**The task**
Which lines mention "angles"? Show each one from the listing.

**Dataset records**

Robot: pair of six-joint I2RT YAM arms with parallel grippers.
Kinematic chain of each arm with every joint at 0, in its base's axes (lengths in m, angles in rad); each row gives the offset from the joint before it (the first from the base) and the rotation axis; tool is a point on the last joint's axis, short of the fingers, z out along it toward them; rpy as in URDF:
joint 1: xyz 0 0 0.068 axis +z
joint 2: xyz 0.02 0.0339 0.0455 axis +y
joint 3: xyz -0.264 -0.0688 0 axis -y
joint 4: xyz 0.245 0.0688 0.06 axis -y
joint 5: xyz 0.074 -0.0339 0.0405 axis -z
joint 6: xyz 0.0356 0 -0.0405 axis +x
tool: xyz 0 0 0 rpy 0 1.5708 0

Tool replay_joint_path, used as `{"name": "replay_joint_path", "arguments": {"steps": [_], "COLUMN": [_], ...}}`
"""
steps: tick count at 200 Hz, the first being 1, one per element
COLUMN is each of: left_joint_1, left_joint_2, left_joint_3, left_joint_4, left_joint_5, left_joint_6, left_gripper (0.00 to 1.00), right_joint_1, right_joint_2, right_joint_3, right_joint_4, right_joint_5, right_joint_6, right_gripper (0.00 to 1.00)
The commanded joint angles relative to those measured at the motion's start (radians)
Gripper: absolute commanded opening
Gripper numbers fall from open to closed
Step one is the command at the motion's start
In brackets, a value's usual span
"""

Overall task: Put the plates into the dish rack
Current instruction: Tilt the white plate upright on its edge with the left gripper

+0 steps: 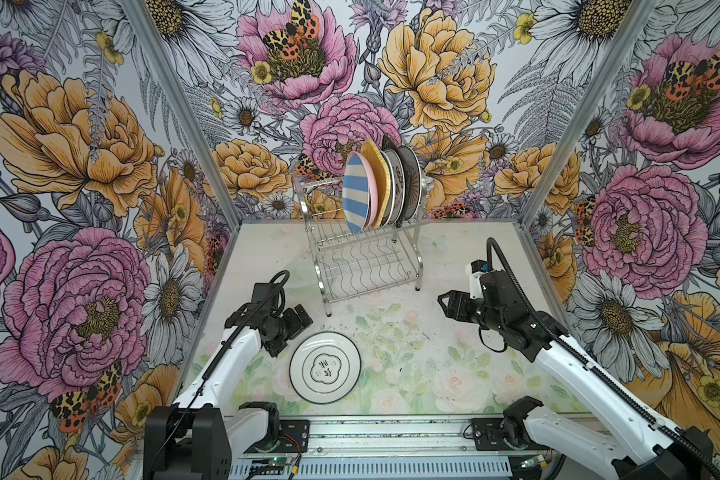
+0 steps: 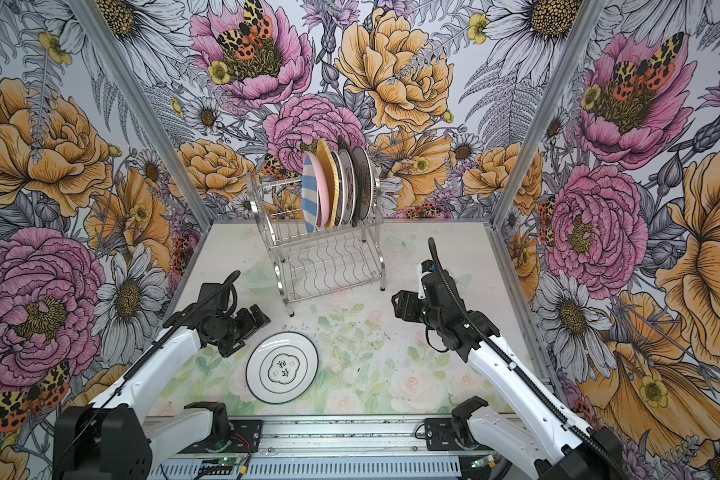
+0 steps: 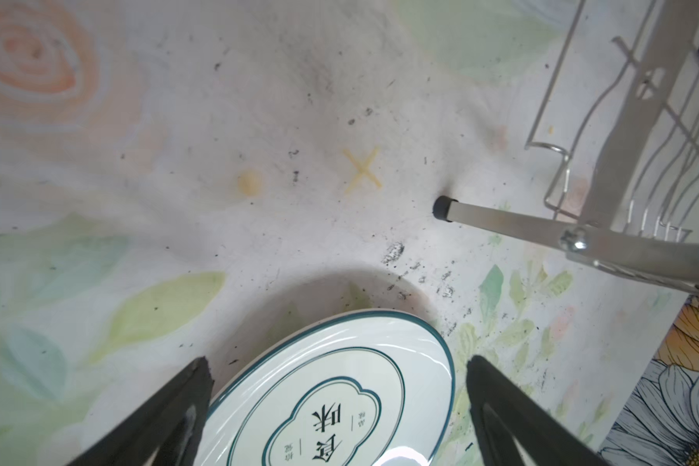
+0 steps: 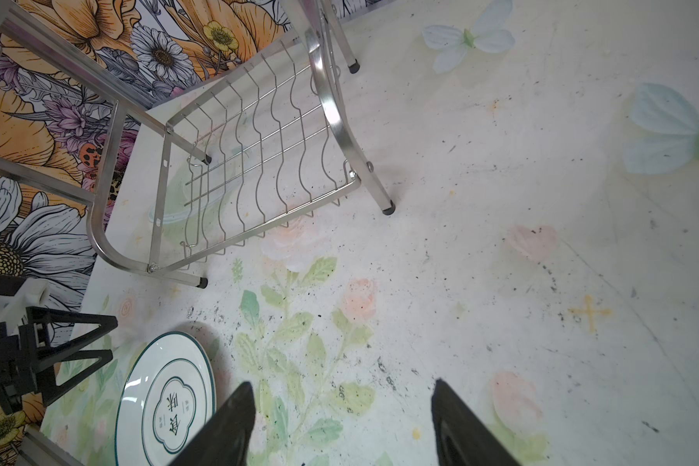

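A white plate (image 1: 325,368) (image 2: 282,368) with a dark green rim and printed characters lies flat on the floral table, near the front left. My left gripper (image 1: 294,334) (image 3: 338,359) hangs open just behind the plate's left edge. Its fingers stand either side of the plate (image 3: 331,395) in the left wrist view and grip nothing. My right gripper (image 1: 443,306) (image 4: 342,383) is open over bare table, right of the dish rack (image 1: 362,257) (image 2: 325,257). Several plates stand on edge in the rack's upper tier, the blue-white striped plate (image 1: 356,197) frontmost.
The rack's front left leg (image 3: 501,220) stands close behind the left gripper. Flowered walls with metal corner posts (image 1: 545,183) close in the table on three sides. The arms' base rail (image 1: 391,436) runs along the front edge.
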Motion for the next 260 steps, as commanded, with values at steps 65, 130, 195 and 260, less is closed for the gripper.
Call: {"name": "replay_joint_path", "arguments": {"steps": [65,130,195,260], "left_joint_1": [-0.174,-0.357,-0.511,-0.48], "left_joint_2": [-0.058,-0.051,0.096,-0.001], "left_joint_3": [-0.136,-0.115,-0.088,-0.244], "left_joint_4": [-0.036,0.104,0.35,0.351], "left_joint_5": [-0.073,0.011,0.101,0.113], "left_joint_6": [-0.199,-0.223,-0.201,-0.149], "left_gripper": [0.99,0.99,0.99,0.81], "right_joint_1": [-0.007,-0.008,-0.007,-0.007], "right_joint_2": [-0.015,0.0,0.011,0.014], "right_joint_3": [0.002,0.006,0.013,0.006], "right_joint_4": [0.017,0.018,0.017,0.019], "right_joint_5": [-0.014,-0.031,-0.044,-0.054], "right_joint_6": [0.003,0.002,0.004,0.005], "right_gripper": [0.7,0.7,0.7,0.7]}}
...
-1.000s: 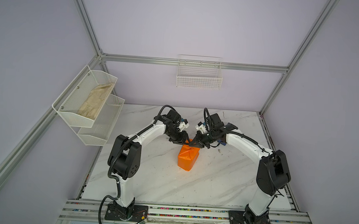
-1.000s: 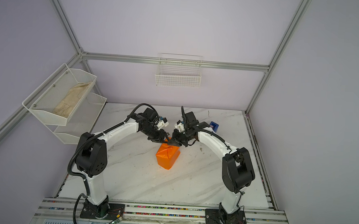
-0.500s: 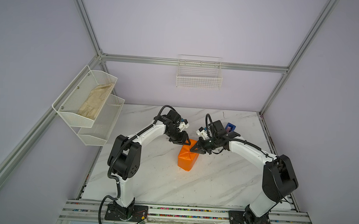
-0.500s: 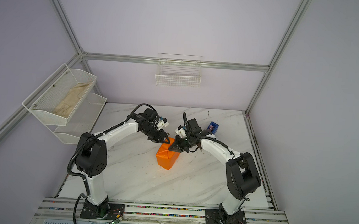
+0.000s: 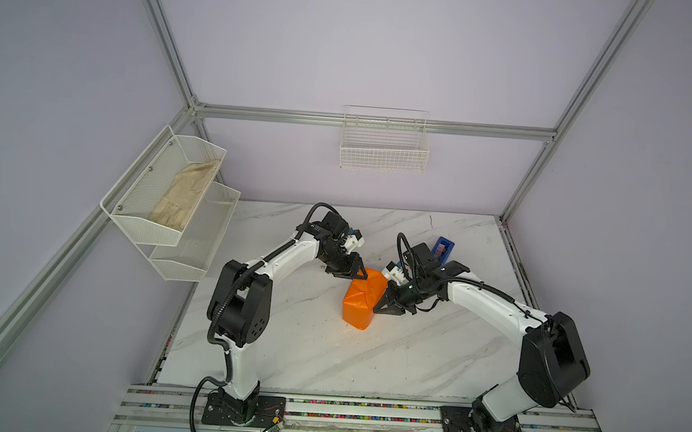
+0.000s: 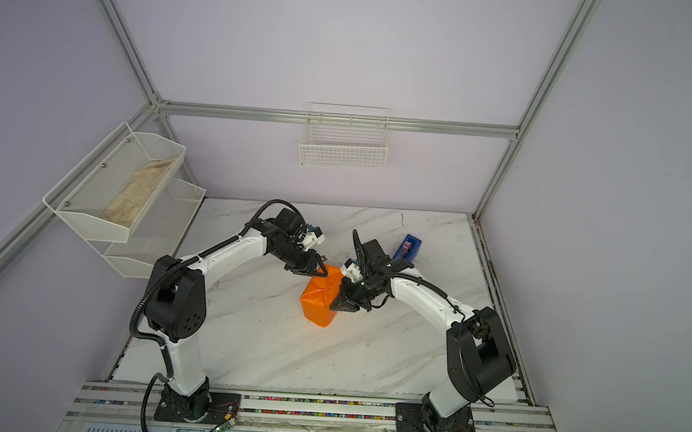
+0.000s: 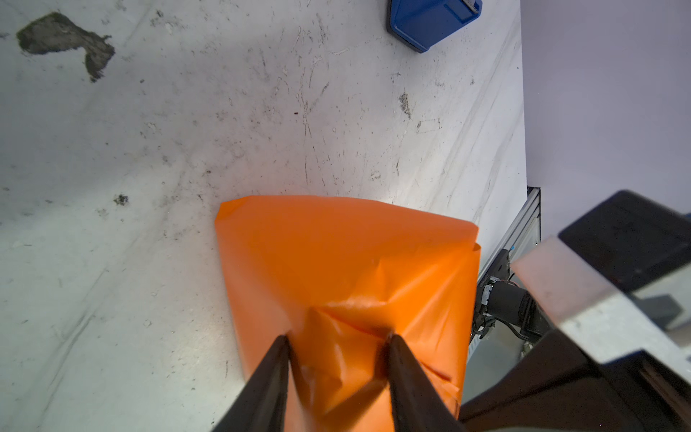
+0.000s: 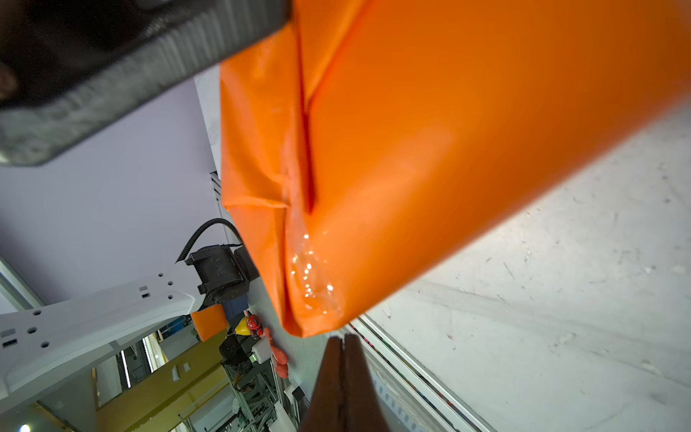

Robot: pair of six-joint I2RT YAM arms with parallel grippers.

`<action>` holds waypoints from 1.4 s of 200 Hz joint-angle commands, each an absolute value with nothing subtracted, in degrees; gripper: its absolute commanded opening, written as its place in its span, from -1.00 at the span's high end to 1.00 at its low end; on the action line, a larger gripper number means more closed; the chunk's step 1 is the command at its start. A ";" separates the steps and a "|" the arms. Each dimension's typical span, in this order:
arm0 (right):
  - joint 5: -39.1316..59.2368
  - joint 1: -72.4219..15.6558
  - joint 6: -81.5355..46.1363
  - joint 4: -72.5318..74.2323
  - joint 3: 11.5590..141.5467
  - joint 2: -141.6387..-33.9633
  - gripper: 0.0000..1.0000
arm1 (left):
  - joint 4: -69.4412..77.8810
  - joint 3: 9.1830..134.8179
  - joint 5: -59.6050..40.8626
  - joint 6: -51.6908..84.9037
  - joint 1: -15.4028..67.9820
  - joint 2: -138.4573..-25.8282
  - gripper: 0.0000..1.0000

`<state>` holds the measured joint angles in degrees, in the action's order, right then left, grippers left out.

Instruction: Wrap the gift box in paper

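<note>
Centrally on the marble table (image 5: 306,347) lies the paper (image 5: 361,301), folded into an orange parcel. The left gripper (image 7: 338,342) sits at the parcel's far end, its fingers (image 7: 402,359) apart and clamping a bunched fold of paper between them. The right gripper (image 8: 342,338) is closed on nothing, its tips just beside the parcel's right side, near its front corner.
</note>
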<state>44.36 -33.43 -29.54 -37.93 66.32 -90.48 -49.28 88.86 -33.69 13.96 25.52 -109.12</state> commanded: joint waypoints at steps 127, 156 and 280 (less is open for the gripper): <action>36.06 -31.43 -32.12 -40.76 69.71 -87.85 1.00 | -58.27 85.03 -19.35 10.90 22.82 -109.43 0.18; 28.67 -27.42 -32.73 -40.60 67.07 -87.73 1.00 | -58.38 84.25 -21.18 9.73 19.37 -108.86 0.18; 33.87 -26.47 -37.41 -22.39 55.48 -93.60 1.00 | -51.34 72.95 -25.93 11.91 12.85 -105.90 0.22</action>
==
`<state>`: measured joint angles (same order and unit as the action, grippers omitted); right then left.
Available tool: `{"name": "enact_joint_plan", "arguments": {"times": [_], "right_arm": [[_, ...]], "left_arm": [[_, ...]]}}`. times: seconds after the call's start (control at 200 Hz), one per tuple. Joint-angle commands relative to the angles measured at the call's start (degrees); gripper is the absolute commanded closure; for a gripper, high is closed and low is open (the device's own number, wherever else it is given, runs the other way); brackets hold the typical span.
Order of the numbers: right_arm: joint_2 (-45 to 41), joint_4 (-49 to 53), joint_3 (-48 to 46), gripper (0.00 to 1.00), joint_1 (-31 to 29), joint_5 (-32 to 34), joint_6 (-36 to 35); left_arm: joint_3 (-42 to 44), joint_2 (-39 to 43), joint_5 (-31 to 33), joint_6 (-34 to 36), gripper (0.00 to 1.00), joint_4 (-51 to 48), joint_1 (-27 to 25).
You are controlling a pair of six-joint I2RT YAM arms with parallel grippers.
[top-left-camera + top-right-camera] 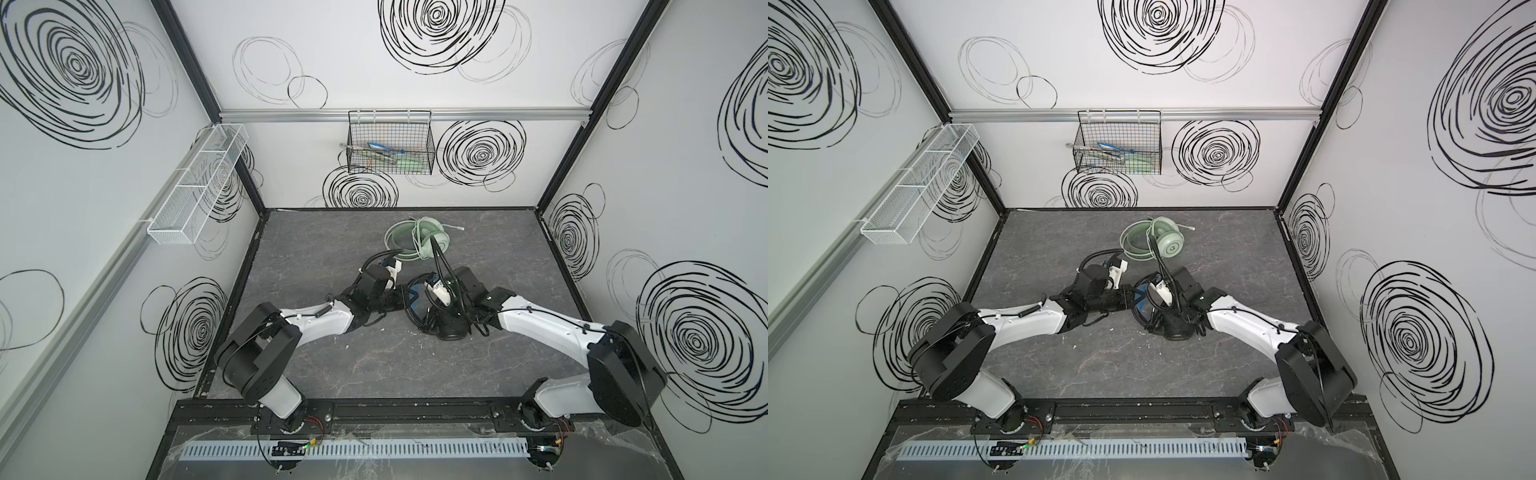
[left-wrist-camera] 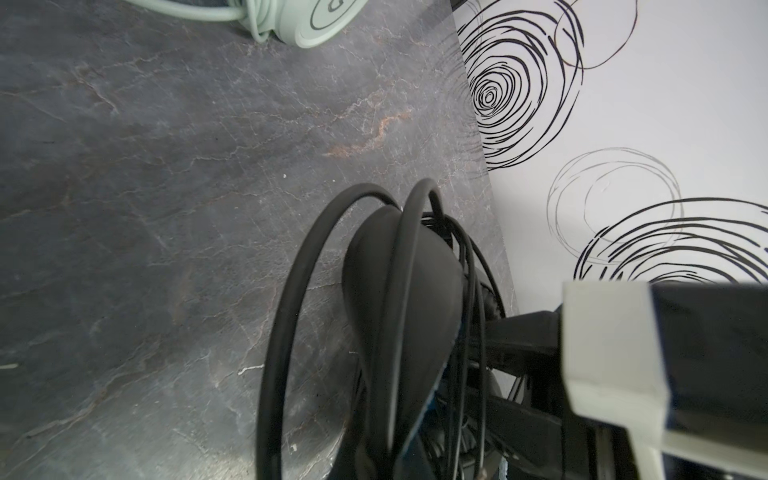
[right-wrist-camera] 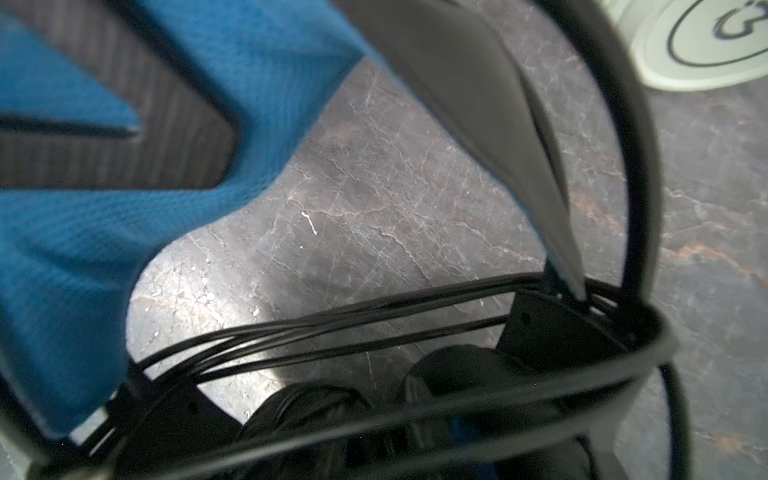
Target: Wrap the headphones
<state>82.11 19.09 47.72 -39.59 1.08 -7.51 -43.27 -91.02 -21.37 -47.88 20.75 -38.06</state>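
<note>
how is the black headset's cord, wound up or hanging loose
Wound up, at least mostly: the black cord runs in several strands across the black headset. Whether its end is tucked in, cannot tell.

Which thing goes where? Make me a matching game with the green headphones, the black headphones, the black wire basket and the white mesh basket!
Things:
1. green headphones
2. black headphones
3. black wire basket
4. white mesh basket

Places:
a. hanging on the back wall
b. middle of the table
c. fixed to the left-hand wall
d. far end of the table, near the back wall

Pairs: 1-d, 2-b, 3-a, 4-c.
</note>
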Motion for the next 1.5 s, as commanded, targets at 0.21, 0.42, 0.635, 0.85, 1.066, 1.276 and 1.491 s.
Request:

**Written answer**
Kinematic chain of each arm with every joint at 0, in its base's axes (lengths in m, angles in rad); each row gives the offset from the joint before it (the first from the base) and the rotation axis; tool is a point on the last joint's axis, short of the fingers, z out along it toward them; rpy as in URDF:
The commanded joint angles relative to those measured at the motion's start (radians)
`<state>` holds the measured joint angles in degrees, in the action's order, right then left, grippers left out.
`<state>`: measured joint angles (same order and unit as the action, grippers omitted); right then left.
Available tool: `{"name": "enact_joint_plan", "arguments": {"times": [_], "right_arm": [[_, ...]], "left_arm": [[_, ...]]}}`. times: seconds after the call's start (control at 200 Hz), one per tuple. Joint-angle commands relative to the angles measured at the call's start (degrees); gripper is the absolute commanded closure; for a gripper, high is closed and low is open (the device's own number, wherever else it is given, runs the other way); brackets hold the typical span.

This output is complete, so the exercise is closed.